PROBLEM DESCRIPTION: Return all of the lines below exactly as they are.

MATERIAL PROVIDED:
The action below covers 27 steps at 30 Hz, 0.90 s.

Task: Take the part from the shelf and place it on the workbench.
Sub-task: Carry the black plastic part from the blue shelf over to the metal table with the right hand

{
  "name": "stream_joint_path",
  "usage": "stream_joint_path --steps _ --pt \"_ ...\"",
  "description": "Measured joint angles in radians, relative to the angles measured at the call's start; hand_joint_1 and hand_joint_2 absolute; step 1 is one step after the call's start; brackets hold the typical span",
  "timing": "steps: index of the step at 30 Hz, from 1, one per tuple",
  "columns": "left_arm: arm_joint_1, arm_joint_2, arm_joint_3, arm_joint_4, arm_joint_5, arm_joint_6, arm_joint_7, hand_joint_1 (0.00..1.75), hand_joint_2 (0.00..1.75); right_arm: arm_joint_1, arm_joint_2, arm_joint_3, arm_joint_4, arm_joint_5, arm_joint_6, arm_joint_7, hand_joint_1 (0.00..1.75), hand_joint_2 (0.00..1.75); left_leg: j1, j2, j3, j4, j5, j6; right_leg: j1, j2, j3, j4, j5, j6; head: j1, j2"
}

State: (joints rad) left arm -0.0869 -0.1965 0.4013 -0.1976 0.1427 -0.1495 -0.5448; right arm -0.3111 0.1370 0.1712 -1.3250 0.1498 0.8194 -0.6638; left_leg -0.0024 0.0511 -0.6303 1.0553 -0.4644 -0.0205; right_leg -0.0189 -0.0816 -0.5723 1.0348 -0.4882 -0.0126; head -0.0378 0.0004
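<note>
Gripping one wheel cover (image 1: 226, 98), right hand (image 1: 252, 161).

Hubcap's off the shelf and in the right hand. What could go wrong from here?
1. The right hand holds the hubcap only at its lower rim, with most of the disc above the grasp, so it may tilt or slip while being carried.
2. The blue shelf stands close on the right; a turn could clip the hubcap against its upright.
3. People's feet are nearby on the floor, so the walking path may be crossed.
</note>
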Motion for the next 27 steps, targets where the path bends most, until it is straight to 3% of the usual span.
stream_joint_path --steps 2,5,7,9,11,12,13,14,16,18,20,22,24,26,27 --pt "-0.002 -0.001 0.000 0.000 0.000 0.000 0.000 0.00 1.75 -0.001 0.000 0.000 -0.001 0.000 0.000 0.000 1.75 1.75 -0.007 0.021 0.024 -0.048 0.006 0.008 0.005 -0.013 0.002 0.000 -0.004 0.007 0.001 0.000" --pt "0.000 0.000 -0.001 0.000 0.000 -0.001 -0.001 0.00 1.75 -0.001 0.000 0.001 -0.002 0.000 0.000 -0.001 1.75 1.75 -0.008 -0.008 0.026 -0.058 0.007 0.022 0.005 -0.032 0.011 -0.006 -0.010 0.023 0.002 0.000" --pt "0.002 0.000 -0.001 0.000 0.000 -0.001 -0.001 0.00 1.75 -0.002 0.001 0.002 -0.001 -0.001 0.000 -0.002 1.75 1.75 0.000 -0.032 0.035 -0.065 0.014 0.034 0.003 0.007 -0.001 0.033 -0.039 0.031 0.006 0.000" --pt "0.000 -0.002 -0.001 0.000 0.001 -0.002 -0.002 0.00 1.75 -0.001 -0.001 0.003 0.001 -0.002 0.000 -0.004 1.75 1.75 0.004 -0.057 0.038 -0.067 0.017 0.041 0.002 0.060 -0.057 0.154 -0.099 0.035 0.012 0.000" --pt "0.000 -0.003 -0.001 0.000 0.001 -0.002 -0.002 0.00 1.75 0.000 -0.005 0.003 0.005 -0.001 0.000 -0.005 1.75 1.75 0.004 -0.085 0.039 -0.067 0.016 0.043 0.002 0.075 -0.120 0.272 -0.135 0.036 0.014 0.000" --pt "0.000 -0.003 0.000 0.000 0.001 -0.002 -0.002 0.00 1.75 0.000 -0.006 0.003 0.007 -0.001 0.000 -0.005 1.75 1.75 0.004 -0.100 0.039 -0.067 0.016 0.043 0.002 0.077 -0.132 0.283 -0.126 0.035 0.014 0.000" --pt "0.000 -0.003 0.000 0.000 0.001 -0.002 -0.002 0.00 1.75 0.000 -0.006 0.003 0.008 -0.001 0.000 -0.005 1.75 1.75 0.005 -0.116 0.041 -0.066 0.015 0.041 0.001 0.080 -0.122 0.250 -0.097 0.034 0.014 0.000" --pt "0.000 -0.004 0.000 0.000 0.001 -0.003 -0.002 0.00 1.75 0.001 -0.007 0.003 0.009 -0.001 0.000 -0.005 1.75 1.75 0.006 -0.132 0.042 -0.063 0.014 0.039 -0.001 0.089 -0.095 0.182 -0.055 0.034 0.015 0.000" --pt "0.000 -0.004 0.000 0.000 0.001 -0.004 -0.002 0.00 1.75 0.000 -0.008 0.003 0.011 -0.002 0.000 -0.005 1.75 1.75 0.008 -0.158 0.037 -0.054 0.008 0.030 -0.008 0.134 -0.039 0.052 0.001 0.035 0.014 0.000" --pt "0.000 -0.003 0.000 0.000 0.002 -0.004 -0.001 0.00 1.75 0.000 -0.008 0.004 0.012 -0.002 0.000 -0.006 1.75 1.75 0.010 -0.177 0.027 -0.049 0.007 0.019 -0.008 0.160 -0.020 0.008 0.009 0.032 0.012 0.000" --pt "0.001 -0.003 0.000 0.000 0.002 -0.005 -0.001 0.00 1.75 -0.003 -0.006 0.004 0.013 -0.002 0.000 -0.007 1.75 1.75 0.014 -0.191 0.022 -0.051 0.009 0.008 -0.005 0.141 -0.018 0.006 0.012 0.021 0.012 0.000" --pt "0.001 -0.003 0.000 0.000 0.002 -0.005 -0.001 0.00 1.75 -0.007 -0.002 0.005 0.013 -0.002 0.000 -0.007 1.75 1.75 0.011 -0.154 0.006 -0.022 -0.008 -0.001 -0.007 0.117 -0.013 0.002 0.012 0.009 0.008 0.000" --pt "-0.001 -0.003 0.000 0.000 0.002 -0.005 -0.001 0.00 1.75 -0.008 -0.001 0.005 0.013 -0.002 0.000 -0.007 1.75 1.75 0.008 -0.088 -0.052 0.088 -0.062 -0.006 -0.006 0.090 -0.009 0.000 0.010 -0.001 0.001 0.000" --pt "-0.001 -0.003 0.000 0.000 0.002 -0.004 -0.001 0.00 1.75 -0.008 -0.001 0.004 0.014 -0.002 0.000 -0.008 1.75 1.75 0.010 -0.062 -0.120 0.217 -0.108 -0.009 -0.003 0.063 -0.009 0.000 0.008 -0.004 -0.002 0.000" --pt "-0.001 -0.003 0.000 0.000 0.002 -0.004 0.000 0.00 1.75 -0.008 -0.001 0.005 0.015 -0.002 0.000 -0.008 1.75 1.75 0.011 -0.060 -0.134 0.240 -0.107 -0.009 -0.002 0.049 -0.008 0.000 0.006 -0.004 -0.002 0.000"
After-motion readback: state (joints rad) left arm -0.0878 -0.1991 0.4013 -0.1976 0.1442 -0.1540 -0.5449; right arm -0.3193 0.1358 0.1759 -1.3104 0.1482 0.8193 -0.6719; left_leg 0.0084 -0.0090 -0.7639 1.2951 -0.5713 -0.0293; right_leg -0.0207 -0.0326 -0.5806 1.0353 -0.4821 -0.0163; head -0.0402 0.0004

ANSWER TO THIS PROBLEM:
The action below covers 27 steps at 30 Hz, 0.90 s.

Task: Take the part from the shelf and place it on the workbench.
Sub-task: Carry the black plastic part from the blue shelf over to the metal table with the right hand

{
  "name": "stream_joint_path",
  "usage": "stream_joint_path --steps _ --pt \"_ ...\"",
  "description": "Measured joint angles in radians, relative to the angles measured at the call's start; hand_joint_1 and hand_joint_2 absolute; step 1 is one step after the call's start; brackets hold the typical span",
  "timing": "steps: index of the step at 30 Hz, from 1, one per tuple",
  "columns": "left_arm: arm_joint_1, arm_joint_2, arm_joint_3, arm_joint_4, arm_joint_5, arm_joint_6, arm_joint_7, hand_joint_1 (0.00..1.75), hand_joint_2 (0.00..1.75); right_arm: arm_joint_1, arm_joint_2, arm_joint_3, arm_joint_4, arm_joint_5, arm_joint_6, arm_joint_7, hand_joint_1 (0.00..1.75), hand_joint_2 (0.00..1.75); left_leg: j1, j2, j3, j4, j5, j6; right_leg: j1, j2, j3, j4, j5, j6; head: j1, j2"
}

State: (joints rad) left arm -0.0869 -0.1965 0.4013 -0.1976 0.1427 -0.1495 -0.5448; right arm -0.3111 0.1370 0.1712 -1.3250 0.1498 0.8194 -0.6638; left_leg -0.0024 0.0511 -0.6303 1.0553 -0.4644 -0.0205; right_leg -0.0189 -0.0816 -0.5723 1.0348 -0.4882 -0.0126; head -0.0378 0.0004
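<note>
Gripping one wheel cover (image 1: 226, 98), right hand (image 1: 252, 161).

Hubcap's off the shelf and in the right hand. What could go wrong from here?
1. The right hand holds the hubcap only at its lower rim, with most of the disc above the grasp, so it may tilt or slip while being carried.
2. The blue shelf stands close on the right; a turn could clip the hubcap against its upright.
3. People's feet are nearby on the floor, so the walking path may be crossed.
</note>
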Motion for the next 27 steps, targets where the path bends most, until it is straight to 3% of the usual span.
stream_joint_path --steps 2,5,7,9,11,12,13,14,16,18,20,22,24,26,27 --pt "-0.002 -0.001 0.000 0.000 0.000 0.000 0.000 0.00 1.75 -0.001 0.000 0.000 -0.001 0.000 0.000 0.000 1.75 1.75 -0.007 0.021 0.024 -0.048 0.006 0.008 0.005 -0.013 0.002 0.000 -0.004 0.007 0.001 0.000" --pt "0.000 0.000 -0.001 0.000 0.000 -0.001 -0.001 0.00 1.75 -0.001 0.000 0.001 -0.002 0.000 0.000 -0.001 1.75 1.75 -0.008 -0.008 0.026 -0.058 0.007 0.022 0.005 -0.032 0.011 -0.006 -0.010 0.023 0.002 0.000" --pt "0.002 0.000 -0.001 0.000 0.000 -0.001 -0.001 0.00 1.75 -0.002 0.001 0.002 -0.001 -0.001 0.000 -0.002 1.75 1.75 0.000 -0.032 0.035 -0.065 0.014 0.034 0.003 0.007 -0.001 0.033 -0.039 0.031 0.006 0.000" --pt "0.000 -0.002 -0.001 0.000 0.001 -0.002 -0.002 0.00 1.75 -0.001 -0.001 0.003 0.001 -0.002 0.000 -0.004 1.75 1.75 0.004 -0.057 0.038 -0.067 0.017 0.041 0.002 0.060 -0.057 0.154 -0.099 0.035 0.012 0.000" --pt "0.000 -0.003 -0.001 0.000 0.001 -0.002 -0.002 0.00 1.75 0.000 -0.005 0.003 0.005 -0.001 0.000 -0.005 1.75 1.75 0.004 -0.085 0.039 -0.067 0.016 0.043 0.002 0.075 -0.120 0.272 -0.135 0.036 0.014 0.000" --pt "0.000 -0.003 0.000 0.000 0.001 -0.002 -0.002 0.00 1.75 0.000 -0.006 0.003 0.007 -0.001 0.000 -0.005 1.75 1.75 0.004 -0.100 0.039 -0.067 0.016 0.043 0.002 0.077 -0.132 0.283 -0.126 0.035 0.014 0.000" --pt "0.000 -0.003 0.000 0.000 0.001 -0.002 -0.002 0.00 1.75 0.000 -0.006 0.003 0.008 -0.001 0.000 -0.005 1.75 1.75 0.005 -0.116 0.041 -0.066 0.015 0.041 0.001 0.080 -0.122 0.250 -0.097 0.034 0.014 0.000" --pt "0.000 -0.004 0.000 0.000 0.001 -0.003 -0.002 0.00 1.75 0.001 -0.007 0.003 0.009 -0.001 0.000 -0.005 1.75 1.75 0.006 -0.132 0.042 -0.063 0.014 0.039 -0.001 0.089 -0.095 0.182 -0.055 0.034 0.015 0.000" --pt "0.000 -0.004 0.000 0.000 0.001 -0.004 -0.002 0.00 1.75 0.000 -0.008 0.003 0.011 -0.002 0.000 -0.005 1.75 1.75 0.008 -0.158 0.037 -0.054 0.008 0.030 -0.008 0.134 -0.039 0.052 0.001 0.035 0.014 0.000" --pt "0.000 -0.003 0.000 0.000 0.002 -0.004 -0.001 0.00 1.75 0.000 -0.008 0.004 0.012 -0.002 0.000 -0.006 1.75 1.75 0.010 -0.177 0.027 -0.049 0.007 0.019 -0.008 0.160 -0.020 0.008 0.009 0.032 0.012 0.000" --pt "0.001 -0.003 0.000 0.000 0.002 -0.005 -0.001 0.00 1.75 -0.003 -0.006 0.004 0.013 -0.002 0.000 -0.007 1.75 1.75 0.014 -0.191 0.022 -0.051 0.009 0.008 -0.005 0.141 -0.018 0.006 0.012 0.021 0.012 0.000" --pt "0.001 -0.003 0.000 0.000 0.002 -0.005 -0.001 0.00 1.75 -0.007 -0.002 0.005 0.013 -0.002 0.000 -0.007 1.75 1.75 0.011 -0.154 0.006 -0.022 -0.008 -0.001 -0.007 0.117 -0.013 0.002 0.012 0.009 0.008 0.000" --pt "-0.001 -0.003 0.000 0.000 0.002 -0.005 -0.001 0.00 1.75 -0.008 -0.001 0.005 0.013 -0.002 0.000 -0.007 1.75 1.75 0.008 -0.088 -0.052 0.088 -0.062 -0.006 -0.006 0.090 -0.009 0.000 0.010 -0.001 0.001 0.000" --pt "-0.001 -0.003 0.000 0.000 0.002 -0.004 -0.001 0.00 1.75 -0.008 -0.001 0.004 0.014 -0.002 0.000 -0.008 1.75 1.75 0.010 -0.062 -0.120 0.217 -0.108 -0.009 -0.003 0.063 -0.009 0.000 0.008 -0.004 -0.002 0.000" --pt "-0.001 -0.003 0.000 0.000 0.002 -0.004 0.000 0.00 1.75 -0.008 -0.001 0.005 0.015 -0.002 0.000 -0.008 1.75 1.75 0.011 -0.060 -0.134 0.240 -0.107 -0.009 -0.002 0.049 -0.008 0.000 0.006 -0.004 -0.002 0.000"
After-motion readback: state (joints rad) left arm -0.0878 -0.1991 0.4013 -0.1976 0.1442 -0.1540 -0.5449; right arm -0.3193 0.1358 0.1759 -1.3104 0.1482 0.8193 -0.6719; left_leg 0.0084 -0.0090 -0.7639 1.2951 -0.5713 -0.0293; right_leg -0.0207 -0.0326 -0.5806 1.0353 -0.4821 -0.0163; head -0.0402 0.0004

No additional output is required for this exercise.